Raindrop
──土曜日午前中のレッスン後、水琴さんのマンションにて。
「あっ……」
短く吐息を漏らす水琴さんの手を取る。
「大丈夫ですか?」
「あ、うん、大丈夫……んっ」
痛そうに顔を歪める彼女の手を引き、肩を抱く。
「水琴さん……」
そうして彼女を抱くようにしながら背中を押し、シンク前に立たせて蛇口を捻った。
勢い良く流れてくる水流の中に、僕の手ごと水琴さんの手を突っ込む。
「オーブンから天板を取り出すときにはミトンをしてくださいね。
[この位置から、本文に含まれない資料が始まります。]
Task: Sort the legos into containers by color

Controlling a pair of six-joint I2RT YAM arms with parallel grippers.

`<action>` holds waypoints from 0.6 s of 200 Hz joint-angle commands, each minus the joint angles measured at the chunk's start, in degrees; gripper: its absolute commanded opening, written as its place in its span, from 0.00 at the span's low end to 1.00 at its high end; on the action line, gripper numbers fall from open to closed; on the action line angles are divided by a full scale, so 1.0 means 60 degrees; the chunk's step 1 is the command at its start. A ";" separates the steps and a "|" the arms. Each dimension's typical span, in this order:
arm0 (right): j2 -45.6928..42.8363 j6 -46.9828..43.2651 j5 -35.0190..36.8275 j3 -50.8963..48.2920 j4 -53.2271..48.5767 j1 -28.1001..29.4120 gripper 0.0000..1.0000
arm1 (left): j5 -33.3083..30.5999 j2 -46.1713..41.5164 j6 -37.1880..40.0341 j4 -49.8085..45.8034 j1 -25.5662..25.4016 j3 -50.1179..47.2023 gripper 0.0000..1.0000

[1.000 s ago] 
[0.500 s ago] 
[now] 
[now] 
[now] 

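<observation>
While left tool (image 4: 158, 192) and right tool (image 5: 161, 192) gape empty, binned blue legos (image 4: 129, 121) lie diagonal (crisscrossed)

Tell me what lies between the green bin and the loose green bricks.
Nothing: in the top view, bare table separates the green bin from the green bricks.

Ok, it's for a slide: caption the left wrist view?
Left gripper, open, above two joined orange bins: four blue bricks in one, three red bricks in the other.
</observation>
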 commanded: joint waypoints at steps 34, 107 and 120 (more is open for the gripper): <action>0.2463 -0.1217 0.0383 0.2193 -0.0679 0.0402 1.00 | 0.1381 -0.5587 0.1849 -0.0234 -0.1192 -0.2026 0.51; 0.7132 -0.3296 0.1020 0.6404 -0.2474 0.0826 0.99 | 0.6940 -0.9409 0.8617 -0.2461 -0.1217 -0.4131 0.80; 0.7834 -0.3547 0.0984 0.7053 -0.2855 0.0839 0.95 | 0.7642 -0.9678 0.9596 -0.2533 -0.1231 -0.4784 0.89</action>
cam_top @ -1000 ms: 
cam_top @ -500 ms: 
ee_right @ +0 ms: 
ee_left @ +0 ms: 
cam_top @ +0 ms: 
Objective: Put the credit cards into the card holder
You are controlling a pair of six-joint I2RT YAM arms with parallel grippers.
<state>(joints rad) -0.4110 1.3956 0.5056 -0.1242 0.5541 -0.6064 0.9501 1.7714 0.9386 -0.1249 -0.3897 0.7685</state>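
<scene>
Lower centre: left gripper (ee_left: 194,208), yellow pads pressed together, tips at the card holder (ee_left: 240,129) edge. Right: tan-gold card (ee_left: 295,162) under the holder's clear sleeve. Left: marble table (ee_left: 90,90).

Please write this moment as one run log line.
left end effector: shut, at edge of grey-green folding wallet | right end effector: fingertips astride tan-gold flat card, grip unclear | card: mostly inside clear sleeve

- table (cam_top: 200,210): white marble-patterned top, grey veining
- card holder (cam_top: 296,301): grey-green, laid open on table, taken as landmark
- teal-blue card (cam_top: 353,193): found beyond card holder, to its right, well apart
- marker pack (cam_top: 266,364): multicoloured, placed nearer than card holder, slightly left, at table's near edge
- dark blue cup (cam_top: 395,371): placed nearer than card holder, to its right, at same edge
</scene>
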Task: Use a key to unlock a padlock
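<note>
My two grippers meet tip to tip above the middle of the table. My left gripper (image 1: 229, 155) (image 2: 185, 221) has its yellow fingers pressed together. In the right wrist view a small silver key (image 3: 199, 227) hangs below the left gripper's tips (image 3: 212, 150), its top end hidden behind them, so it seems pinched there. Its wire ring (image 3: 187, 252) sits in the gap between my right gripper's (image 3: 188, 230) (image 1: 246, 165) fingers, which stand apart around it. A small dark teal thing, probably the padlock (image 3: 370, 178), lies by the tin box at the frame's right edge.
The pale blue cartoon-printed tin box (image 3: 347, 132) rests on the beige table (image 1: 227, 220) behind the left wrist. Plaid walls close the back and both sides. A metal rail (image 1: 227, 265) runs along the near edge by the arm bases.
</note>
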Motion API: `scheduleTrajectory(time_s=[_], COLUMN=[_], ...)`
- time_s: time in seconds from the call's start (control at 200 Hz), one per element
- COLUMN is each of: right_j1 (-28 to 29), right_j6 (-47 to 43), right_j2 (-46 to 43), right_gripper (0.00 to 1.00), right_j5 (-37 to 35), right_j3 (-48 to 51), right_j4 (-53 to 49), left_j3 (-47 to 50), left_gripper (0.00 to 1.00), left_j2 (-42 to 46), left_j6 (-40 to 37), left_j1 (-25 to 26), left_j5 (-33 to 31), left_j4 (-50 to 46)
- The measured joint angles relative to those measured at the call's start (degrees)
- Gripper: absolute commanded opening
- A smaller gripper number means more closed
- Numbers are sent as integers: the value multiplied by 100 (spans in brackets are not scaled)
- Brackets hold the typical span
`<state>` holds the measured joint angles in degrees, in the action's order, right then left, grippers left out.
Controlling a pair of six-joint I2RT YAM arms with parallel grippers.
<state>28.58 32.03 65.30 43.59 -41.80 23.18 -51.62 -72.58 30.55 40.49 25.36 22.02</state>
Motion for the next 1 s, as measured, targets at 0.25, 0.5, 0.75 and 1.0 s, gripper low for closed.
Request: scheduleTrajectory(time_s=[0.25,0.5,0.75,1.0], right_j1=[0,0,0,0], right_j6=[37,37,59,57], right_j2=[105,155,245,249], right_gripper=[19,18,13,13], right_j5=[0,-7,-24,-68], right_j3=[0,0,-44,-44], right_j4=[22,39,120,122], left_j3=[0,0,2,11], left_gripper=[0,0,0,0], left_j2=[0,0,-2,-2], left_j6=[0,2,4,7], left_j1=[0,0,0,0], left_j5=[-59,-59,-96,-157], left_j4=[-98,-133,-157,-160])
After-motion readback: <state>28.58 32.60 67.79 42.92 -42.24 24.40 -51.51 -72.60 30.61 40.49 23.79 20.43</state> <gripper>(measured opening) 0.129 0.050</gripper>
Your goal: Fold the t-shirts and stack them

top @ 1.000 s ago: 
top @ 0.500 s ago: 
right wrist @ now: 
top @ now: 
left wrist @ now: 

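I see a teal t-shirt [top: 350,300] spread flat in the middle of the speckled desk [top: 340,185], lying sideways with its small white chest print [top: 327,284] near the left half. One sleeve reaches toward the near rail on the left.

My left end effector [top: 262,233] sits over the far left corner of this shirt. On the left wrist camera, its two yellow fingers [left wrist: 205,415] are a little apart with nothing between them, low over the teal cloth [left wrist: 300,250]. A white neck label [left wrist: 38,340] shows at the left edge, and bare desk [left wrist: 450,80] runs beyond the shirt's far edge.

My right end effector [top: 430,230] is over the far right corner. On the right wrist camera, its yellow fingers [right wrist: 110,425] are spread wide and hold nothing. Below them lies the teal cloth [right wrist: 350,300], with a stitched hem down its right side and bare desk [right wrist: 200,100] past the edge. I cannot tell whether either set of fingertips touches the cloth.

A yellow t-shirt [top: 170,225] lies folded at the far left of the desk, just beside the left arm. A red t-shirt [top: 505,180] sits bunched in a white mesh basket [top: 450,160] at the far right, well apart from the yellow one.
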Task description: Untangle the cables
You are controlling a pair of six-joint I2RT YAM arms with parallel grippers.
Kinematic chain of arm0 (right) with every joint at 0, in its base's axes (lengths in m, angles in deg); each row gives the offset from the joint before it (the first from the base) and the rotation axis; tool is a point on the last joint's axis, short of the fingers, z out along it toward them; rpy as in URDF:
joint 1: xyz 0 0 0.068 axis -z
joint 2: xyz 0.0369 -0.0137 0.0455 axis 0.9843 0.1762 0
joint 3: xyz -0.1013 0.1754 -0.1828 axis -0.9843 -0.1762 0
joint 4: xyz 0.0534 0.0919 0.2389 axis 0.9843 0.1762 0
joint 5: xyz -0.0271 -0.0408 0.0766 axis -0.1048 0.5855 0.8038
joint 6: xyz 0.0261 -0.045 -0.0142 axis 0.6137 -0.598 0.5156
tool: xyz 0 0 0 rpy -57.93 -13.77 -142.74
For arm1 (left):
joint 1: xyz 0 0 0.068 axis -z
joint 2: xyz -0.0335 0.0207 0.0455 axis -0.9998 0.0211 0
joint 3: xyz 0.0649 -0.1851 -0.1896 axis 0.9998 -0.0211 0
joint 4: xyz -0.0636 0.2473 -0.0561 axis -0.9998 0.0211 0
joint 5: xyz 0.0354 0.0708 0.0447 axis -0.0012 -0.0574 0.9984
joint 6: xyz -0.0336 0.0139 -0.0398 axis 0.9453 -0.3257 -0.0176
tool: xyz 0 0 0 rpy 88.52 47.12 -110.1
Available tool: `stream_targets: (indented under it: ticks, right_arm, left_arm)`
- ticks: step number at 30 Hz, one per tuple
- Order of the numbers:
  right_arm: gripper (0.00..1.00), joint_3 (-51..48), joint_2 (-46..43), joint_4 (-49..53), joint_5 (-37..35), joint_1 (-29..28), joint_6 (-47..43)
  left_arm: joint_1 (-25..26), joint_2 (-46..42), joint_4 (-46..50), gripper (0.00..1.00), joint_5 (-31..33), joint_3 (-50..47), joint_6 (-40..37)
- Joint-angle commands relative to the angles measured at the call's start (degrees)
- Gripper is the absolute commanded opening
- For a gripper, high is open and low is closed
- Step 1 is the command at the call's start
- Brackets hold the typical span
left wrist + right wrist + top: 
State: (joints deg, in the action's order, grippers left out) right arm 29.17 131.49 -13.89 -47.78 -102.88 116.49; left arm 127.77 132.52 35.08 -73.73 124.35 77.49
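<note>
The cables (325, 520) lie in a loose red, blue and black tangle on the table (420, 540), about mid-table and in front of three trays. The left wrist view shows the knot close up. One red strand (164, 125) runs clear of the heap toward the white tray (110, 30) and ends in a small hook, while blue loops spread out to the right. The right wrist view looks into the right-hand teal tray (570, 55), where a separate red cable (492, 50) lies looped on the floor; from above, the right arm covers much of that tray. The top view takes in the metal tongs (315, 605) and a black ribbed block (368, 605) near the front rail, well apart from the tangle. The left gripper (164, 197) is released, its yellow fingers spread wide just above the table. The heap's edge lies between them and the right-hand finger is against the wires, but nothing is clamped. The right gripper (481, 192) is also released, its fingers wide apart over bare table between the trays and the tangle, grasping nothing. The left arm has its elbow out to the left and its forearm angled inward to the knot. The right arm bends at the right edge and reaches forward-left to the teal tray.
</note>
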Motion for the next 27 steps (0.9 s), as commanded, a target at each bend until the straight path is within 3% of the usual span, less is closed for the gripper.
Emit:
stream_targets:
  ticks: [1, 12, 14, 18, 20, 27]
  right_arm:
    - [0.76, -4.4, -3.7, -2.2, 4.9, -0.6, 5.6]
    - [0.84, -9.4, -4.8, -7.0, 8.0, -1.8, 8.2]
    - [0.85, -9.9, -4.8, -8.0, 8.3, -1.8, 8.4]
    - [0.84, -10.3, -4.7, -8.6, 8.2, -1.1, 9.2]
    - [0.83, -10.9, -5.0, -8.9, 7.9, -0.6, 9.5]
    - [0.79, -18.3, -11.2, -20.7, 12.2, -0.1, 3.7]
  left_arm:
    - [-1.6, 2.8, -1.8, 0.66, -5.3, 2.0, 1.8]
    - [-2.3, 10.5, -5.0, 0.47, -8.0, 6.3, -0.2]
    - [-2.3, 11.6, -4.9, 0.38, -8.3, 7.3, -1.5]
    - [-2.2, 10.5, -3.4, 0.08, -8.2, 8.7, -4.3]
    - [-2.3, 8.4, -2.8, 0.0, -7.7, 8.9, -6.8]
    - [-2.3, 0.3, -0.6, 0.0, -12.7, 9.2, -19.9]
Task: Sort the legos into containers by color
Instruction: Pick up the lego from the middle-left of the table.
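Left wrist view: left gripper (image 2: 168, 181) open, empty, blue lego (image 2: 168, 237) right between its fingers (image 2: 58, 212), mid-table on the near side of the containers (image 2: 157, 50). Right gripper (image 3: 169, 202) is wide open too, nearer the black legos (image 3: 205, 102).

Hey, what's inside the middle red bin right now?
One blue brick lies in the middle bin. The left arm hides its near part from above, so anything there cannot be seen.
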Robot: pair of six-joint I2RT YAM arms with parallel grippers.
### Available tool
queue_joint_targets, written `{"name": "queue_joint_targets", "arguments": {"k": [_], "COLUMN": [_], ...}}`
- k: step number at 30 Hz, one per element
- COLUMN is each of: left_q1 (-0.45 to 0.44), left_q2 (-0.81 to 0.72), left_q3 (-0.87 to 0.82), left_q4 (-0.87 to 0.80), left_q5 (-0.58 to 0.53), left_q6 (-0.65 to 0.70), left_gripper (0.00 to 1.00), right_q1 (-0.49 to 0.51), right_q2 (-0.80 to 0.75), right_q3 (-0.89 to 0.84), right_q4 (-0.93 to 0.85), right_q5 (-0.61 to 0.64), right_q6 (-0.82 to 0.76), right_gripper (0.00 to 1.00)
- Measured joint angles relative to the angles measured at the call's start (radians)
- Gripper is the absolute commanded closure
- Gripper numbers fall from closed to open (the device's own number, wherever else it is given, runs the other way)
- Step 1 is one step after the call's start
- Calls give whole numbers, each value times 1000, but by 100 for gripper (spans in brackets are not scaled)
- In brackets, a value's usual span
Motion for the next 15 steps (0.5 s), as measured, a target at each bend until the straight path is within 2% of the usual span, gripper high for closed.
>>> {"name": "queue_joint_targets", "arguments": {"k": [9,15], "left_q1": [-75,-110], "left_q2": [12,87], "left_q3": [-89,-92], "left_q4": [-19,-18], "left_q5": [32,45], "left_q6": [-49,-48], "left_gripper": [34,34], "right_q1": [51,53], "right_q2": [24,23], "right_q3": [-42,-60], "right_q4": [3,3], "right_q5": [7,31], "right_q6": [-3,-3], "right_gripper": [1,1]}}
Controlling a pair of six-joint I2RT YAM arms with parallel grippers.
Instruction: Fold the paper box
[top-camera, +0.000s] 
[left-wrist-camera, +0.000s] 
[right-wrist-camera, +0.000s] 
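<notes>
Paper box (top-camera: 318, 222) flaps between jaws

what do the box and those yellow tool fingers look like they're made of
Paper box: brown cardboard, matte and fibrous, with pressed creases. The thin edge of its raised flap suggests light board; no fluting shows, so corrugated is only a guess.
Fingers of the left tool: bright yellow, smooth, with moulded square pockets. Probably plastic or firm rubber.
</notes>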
火傷をしてしまいますから」
晩秋の水道水は心臓に悪いくらいに冷たく、身を縮こまらせながら言う。
「うう、ごめんなさい……」
しゅん、と項垂れて謝る水琴さんを見るのは、これで何度目だろうか。
“秘密”というのは、なんのことはない。
ヴァイオリンのレッスン日に合わせて行われる料理教室のことだ。
講師は僕で、生徒が水琴さん。
……驚いたことに、水琴さんは料理がまったく出来ない人だった。
ならばこのキッチンに揃っている調理器具はなんだろう、と問えば、『道具が揃えばやる気が出るかもしれないから買ってみたけれど、やっぱり出来なかった』ということらしい。
母から聞いてはいたけれど、水琴さんは結構大きな会社の社長令嬢で、何不自由なく育ったお嬢様。
おかげで料理をする習慣もなく、一人暮らしをするようになった今も料理は出来ないのだそうだ。